Ein Vergleichstest von foodwatch hatte im Januar 2018 gezeigt, wie Verbraucherinnen und Verbraucher mit der geplanten Ampel der Industrie in die Irre geführt würden. Selbst eine Süßigkeit wie Nutella von Ferrero würde keine rote Ampel erhalten. Mit dem System der FSA bekäme Nutella hingegen drei rote Ampeln, die auf einen hohen Gehalt an Fett, gesättigten Fettsäuren und Zucker hinweisen.

Auch Tuc-Cracker des Herstellers Mondelez hätten mit dem Industrie-Modell statt zwei überhaupt keine rote Ampel. Ähnlich bei den Nesquik-Frühstücksflocken von Nestlé: Auch hier würde durch das Modell der großen Lebensmittelkonzerne die rote Ampel für den hohen Zuckergehalt verschwinden. (Weitere Produktbeispiele wie Chips und Schokoriegel zeigt foodwatch in einer Fotostrecke.)

Grund für die geringere Anzahl roter Ampeln ist ein Trick: Bei der Originalampel der FSA richtet sich die Ampelfarbe nach den Nährwertgehalten auf Grundlage von einheitlich 100 Gramm. Sie springt zum Beispiel beim Zuckergehalt auf Rot, sobald ein Produkt mehr als 15 Prozent Zucker enthält. Im Gegensatz dazu berechnet die Industrie-Ampel die Farbgebung auf Basis von kleineren Portionsgrößen.

Bei Portionen bis 60 Gramm zeigt die Industrie-Ampel erst Rot, wenn mehr als 13,5 Gramm Zucker enthalten sind. Bei Frühstücksflocken mit einer 40-Gramm-Portion ist dies erst bei einem Zuckergehalt von mehr als 33,7 Prozent der Fall.
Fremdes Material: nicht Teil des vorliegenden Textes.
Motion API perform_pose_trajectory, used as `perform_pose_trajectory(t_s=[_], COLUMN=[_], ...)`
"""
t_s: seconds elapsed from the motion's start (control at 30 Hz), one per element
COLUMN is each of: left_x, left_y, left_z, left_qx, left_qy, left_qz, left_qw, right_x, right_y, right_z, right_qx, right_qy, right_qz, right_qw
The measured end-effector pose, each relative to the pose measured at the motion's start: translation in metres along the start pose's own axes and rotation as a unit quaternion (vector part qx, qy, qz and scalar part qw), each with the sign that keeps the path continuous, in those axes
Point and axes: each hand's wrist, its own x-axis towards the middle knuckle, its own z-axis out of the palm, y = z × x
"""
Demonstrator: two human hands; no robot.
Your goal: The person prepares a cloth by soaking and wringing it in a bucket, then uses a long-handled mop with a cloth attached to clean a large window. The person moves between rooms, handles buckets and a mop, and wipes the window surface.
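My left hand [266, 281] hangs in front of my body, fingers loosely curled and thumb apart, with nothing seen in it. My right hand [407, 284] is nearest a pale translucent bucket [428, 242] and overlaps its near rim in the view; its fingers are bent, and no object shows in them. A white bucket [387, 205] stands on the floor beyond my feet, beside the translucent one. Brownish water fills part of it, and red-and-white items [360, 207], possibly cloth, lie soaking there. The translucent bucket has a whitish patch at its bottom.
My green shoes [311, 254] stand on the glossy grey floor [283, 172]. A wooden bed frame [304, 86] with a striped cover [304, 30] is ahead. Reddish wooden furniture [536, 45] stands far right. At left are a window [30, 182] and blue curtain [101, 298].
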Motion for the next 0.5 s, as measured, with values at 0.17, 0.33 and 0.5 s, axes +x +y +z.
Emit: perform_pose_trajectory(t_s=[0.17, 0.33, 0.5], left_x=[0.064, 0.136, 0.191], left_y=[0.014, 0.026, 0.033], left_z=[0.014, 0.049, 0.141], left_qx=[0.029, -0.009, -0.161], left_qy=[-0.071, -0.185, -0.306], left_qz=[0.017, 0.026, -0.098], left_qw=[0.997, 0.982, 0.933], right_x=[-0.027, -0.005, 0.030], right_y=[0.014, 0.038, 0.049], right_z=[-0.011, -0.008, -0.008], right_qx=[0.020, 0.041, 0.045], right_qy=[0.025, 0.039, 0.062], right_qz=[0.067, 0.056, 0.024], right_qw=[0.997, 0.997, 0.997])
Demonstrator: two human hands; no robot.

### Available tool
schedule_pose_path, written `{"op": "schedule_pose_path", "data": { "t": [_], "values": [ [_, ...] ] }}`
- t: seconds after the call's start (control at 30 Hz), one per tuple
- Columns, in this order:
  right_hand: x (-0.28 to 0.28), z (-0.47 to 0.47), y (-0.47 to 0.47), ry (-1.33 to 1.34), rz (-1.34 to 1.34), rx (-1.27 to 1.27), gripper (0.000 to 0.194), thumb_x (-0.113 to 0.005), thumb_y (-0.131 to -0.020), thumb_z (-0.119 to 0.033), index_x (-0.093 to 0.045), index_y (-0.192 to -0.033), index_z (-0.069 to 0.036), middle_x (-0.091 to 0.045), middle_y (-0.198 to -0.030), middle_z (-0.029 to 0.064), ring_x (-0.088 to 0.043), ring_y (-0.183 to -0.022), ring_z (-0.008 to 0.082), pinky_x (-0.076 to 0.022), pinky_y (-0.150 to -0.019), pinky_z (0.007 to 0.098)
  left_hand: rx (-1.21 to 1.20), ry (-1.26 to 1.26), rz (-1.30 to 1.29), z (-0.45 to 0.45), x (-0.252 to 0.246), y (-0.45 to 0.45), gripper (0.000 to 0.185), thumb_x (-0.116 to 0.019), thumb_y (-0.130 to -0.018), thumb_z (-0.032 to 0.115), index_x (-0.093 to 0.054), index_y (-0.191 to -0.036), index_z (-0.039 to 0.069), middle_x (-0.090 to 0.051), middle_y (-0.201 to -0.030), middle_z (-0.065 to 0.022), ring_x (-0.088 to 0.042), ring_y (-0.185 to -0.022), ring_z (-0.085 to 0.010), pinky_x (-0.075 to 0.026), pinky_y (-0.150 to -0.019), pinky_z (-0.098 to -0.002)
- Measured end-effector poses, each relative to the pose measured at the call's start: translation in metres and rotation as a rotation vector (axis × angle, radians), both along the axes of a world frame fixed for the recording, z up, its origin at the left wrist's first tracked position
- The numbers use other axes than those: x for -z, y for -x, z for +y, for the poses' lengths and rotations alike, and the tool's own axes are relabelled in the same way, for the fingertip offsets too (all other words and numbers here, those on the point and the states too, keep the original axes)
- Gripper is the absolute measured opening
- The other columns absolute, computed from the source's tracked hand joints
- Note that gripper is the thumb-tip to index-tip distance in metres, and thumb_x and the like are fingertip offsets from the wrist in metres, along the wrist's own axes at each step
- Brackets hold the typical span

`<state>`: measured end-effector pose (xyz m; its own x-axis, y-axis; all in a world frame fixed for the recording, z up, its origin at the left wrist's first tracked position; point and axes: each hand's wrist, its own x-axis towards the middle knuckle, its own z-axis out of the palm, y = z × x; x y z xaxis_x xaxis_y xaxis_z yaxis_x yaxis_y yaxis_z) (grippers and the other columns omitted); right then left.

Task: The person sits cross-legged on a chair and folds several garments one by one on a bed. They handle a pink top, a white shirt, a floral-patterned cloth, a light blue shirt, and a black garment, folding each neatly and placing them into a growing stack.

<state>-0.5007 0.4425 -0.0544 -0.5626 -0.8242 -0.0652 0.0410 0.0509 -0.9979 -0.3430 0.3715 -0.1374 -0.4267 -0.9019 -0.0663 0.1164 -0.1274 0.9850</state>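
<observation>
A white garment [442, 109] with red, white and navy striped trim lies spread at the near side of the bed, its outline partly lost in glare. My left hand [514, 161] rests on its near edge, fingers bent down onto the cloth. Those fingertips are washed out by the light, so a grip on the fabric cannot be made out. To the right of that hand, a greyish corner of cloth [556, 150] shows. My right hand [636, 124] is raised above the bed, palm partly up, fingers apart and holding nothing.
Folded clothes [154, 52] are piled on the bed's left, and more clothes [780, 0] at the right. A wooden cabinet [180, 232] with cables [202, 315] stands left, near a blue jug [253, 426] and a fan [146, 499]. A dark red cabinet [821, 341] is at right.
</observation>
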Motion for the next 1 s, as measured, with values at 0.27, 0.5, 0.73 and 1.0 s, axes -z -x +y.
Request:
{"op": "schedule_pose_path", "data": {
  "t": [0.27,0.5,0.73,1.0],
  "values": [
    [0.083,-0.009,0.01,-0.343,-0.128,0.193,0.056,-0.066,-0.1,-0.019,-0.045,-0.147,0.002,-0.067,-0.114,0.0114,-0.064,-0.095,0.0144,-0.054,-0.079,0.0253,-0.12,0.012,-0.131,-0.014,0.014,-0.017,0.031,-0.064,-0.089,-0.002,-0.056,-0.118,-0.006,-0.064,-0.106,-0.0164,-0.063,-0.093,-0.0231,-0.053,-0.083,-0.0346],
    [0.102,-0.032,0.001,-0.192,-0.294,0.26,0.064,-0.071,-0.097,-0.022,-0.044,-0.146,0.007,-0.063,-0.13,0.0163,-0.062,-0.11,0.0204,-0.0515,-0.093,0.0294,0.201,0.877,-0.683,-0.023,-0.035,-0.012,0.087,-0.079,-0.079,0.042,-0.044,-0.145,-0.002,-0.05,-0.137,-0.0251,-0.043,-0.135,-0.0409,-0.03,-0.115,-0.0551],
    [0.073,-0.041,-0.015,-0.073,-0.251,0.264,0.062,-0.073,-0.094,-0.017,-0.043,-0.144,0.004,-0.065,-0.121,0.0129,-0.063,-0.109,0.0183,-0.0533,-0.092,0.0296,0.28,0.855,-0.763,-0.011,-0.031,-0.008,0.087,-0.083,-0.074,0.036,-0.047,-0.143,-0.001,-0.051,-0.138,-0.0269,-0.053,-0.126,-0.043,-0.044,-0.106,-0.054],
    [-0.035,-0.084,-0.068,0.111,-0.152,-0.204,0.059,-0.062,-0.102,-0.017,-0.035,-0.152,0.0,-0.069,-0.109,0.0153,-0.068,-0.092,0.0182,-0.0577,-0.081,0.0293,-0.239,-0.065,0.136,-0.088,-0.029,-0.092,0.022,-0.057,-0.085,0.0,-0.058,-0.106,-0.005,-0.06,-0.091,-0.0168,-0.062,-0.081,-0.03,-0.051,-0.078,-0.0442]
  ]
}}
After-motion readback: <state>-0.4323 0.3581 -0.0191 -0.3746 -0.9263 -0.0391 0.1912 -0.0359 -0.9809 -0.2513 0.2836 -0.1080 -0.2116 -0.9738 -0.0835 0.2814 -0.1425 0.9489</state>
Bei dem Industriemodell muss also in Frühstücksflocken mehr als doppelt so viel Zucker enthalten sein wie beim Originalmodell, bevor die Ampel auf Rot springt. Bei süßen Brotaufstrichen wie Nutella mit einer vorgesehenen Portion von 15 Gramm müsste mehr als 90 Prozent Zucker enthalten sein, damit die Ampel Rot zeigt.

Ärzteverbände, Krankenkassen und Verbraucherorganisationen fordern schon lange eine verständliche Nährwertkennzeichnung, etwa nach dem Modell der britischen FSA: Für jedes Produkt sollte der Gehalt an den wichtigsten Nährwerten (Fett, gesättigte Fettsäuren, Zucker und Salz) in absoluten Grammzahlen angegeben werden – und zwar einheitlich pro 100 Gramm bzw. 100 Milliliter. Zur Orientierung sollte jeder dieser vier Werte mit einer der bekannten Signalfarben Rot, Gelb und Grün hinterlegt werden.

Seit Ende 2016 gilt für alle verpackten Lebensmittel in der EU eine Pflicht zur Kennzeichnung der Nährwerte Fett, gesättigte Fette, Kohlenhydrate, Zucker, Eiweiß und Salz. Außerdem muss über den Energiegehalt informiert werden. Die Angaben müssen sich jeweils auf 100 Gramm bzw. Milliliter beziehen. Diese Angabe darf allerdings im Kleingedruckten auf der Rückseite der Verpackung erfolgen. Mittlerweile haben jedoch zwei EU-Länder, Frankreich und Großbritannien, eine farbige Nährwertkennzeichnung auf freiwilliger Basis eingeführt.